PROBLEM DESCRIPTION: Copy down the listing below exactly, please, including every line.
═════ RECORDS TO USE ═════
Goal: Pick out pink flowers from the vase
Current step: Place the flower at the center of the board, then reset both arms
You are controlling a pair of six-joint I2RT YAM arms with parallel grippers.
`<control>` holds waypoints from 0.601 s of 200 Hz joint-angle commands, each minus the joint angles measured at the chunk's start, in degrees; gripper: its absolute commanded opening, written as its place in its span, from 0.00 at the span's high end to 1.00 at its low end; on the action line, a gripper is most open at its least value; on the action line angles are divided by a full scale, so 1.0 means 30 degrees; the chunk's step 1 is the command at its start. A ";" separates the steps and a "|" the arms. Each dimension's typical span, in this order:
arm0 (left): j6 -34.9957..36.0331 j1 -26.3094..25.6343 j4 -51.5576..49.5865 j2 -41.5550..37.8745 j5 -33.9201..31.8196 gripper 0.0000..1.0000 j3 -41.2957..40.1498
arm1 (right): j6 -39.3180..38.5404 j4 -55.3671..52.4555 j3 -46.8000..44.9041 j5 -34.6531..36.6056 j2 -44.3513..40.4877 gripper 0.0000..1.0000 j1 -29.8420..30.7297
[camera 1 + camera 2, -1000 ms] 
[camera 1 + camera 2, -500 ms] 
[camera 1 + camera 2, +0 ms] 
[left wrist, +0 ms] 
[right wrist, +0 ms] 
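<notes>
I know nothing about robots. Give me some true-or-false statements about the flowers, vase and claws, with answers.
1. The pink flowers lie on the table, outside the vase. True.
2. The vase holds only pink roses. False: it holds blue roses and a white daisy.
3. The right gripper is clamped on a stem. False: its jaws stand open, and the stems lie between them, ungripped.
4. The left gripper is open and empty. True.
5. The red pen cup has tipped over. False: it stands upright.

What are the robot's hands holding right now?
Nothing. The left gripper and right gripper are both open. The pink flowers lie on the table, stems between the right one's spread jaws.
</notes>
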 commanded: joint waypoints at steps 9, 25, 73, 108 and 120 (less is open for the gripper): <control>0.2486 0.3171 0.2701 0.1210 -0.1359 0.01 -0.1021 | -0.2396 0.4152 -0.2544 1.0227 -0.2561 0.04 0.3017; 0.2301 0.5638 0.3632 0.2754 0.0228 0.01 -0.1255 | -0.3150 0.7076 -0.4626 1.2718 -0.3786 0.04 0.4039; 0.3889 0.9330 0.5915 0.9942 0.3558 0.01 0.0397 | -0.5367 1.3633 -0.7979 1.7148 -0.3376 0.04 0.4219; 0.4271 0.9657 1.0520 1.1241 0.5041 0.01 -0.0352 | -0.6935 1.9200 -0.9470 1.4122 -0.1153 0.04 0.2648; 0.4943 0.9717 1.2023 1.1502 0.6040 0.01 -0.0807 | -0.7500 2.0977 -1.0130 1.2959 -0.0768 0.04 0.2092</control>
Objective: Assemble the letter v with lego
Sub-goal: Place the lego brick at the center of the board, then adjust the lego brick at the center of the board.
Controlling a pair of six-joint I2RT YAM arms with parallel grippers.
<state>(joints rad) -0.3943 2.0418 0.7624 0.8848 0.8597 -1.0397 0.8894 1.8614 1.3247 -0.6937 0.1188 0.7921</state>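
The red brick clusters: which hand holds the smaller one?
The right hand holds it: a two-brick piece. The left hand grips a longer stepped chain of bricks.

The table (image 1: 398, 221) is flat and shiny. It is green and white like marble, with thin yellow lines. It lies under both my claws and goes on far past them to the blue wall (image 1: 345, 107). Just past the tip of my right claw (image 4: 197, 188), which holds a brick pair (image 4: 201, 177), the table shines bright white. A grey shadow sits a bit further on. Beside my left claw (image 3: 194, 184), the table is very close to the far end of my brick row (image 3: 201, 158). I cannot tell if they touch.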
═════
TASK RESPONSE:
Goal: Pick out pink flowers from the vase
Current step: Place the flower at the center of the board, then reset both arms
You are controlling a pair of six-joint I2RT YAM arms with parallel grippers.
`<control>` holds waypoints from 0.601 s of 200 Hz joint-angle commands, each minus the joint angles measured at the chunk's start, in degrees; gripper: its absolute commanded opening, written as its place in its span, from 0.00 at the span's high end to 1.00 at its low end; on the action line, a gripper is most open at its least value; on the action line angles are divided by a full scale, so 1.0 means 30 degrees; the chunk's step 1 is the command at its start. A ";" separates the steps and a "|" the arms. Each dimension's typical span, in this order:
arm0 (left): j6 -34.9957..36.0331 j1 -26.3094..25.6343 j4 -51.5576..49.5865 j2 -41.5550..37.8745 j5 -33.9201..31.8196 gripper 0.0000..1.0000 j3 -41.2957..40.1498
arm1 (right): j6 -39.3180..38.5404 j4 -55.3671..52.4555 j3 -46.8000..44.9041 j5 -34.6531..36.6056 j2 -44.3513..40.4877 gripper 0.0000..1.0000 j1 -29.8420..30.7297
[camera 1 + camera 2, -1000 ms] 
[camera 1 + camera 2, -500 ms] 
[camera 1 + camera 2, +0 ms] 
[left wrist, +0 ms] 
[right wrist, +0 ms] 
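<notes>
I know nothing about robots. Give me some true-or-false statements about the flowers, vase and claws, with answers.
1. The pink flowers lie on the table, outside the vase. True.
2. The vase holds only pink roses. False: it holds blue roses and a white daisy.
3. The right gripper is clamped on a stem. False: its jaws stand open, and the stems lie between them, ungripped.
4. The left gripper is open and empty. True.
5. The red pen cup has tipped over. False: it stands upright.

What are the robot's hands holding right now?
Nothing. The left gripper and right gripper are both open. The pink flowers lie on the table, stems between the right one's spread jaws.
</notes>
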 commanded: joint waypoints at steps 9, 25, 73, 108 and 120 (less is open for the gripper): <control>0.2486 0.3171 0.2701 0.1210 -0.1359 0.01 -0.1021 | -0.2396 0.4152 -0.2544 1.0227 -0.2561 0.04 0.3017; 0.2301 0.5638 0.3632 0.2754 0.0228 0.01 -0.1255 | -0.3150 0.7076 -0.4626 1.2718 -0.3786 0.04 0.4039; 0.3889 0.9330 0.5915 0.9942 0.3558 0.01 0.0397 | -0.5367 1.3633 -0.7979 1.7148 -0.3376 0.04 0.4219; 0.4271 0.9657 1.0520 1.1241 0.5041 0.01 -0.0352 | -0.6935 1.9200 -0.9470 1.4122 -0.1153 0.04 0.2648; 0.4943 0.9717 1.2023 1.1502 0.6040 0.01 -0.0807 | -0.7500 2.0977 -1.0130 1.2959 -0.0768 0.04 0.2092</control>
Objective: Assemble the letter v with lego
Sub-goal: Place the lego brick at the center of the board, then adjust the lego brick at the center of the board.
Controlling a pair of six-joint I2RT YAM arms with parallel grippers.
<state>(joints rad) -0.3943 2.0418 0.7624 0.8848 0.8597 -1.0397 0.8894 1.8614 1.3247 -0.6937 0.1188 0.7921</state>
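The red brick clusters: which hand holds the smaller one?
The right hand holds it: a two-brick piece. The left hand grips a longer stepped chain of bricks.

The table (image 1: 398, 221) is flat and shiny. It is green and white like marble, with thin yellow lines. It lies under both my claws and goes on far past them to the blue wall (image 1: 345, 107). Just past the tip of my right claw (image 4: 197, 188), which holds a brick pair (image 4: 201, 177), the table shines bright white. A grey shadow sits a bit further on. Beside my left claw (image 3: 194, 184), the table is very close to the far end of my brick row (image 3: 201, 158). I cannot tell if they touch.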

Nothing remains to be answered in this exercise.